What is expected: Your task is to filter the entries and copy every line containing the string "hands".

Entries taken from a collection

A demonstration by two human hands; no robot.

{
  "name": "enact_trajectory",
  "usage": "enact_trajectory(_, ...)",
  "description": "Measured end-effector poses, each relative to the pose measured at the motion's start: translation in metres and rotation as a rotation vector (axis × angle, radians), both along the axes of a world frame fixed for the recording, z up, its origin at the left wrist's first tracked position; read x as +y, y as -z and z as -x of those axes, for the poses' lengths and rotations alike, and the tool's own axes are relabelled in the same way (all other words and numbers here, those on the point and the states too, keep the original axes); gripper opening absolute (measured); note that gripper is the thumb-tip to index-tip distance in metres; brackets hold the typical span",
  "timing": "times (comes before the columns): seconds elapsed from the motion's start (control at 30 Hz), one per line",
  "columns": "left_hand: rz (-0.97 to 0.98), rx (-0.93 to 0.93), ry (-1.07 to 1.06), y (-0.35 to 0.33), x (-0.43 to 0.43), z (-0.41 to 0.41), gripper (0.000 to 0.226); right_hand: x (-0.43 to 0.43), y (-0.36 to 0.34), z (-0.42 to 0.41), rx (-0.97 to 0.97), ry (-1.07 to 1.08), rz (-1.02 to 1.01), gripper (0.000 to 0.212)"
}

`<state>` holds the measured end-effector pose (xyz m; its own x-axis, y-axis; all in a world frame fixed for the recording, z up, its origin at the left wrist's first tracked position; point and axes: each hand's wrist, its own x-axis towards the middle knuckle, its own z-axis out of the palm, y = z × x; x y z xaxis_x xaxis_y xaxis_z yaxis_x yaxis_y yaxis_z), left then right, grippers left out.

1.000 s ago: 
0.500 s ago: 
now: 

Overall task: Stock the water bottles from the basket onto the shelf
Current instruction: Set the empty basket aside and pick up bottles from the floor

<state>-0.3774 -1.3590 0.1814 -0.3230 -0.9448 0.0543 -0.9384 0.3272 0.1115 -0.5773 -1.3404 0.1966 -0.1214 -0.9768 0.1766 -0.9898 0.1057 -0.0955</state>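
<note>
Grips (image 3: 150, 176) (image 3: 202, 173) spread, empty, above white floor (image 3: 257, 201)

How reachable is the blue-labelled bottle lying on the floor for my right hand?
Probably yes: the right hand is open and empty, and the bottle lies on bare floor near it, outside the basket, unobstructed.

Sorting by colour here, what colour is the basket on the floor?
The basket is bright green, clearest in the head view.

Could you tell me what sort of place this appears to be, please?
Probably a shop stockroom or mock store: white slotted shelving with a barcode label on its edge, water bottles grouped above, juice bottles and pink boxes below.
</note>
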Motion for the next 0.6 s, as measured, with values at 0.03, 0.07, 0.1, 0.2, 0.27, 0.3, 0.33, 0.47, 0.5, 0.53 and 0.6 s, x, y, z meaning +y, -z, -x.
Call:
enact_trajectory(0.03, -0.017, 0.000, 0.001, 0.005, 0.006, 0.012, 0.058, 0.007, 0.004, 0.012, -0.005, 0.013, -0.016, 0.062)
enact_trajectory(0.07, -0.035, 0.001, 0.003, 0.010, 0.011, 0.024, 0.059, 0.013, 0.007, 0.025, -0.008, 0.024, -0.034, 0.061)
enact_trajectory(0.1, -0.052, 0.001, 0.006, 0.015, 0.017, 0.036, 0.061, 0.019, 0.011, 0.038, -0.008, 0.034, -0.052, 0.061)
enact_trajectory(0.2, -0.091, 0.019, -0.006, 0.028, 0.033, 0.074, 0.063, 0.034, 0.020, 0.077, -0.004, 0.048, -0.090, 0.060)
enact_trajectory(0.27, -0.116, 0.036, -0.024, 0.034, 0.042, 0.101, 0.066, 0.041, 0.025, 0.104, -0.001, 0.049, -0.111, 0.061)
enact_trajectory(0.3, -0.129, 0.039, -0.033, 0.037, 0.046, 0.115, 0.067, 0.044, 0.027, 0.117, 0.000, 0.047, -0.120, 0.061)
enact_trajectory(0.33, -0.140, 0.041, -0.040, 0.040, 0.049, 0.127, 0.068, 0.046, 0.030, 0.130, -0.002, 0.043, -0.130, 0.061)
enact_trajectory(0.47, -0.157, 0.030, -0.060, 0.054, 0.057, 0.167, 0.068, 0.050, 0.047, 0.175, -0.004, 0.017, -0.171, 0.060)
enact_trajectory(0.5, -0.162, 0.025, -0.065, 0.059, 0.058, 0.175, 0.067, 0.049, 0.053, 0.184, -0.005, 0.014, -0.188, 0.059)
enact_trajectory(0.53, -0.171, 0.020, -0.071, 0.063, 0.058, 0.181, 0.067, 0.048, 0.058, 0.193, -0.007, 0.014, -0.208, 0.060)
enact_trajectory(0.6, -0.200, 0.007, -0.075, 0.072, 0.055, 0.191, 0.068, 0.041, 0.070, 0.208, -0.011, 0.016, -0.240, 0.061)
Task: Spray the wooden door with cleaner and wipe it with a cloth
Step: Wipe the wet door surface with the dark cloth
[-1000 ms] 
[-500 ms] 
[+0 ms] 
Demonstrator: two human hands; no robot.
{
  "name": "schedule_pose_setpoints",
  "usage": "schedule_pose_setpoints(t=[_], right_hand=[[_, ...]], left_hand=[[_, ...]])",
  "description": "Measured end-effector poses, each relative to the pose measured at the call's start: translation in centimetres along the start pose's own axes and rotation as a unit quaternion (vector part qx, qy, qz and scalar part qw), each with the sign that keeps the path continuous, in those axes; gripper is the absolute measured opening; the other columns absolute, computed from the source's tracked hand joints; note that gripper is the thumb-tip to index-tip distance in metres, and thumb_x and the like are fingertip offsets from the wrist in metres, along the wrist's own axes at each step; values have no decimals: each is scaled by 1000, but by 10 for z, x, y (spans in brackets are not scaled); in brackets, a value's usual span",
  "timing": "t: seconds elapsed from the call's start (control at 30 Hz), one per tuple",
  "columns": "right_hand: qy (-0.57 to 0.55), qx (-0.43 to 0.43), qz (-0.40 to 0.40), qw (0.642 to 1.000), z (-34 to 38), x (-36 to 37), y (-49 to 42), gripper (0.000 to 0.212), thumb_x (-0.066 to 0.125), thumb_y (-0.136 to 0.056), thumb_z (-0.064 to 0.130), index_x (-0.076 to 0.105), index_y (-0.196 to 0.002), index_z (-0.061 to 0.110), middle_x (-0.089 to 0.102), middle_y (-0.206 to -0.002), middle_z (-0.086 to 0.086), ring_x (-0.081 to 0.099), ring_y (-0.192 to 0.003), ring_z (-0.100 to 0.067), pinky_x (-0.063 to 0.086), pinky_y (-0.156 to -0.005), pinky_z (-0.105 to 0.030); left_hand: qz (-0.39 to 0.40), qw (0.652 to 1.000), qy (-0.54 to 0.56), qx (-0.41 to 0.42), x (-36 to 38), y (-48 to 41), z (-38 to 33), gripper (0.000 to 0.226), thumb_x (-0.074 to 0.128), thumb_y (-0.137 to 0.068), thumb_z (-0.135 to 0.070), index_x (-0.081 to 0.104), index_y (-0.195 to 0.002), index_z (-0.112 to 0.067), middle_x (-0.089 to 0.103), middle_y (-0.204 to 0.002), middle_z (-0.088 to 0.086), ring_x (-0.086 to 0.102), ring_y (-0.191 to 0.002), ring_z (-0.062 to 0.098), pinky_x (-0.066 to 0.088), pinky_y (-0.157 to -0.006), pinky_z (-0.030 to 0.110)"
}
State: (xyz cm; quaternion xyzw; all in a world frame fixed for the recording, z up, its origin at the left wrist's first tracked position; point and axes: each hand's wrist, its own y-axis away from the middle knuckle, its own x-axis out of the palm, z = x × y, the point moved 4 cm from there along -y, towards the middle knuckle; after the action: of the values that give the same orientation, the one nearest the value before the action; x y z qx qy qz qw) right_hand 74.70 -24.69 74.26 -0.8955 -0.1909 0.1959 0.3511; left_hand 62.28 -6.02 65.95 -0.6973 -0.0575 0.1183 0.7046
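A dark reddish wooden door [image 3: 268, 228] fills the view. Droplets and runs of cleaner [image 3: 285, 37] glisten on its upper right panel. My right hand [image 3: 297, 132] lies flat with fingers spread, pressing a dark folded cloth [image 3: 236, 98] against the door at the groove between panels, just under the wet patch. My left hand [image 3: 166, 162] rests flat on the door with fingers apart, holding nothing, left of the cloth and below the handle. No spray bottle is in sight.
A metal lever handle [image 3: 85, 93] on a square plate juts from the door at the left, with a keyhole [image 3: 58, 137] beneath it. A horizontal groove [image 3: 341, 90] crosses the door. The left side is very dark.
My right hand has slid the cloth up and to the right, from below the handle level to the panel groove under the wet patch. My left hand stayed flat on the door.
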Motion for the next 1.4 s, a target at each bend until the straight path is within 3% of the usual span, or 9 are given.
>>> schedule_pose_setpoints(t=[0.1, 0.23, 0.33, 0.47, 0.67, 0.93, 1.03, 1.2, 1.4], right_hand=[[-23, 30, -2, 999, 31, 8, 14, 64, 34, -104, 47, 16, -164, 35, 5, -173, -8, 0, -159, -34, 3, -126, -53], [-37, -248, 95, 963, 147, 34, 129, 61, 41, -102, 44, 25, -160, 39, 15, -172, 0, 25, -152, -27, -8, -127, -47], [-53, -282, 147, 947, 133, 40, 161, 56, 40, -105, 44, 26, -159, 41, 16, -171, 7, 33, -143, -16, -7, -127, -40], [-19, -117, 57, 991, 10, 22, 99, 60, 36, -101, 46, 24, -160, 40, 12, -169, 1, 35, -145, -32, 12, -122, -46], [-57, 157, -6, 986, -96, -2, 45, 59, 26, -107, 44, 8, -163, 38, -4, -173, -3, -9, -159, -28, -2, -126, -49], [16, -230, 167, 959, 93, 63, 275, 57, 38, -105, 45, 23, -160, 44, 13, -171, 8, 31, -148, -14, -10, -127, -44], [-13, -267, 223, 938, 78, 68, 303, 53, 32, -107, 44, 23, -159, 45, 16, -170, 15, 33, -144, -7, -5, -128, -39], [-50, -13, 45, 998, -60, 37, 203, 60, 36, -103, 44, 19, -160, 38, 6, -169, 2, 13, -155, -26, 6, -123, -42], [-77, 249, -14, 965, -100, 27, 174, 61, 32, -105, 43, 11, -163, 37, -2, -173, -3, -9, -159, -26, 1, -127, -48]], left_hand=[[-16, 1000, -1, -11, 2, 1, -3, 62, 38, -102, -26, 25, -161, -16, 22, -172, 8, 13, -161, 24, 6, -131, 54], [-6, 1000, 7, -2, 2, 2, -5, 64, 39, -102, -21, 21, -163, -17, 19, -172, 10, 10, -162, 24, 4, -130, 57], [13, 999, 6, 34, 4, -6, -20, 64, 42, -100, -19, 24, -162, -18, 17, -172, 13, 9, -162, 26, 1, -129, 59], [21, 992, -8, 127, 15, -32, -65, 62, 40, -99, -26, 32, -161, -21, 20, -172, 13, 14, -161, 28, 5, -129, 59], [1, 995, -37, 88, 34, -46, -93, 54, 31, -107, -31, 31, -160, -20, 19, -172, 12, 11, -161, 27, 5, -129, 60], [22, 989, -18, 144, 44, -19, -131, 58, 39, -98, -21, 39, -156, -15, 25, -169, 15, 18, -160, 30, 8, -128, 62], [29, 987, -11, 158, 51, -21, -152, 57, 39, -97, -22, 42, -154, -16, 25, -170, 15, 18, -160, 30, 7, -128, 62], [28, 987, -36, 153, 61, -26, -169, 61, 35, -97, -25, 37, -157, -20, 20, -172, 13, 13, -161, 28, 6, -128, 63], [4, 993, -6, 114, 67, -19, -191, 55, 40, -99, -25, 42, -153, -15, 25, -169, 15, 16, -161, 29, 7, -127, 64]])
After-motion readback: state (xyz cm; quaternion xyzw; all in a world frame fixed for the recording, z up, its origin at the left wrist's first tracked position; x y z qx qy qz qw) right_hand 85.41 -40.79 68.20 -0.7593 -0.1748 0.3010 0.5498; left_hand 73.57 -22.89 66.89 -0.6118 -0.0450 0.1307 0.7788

Exercise output:
A demonstration by two human hands; no robot.
Demonstrator: two human hands; no robot.

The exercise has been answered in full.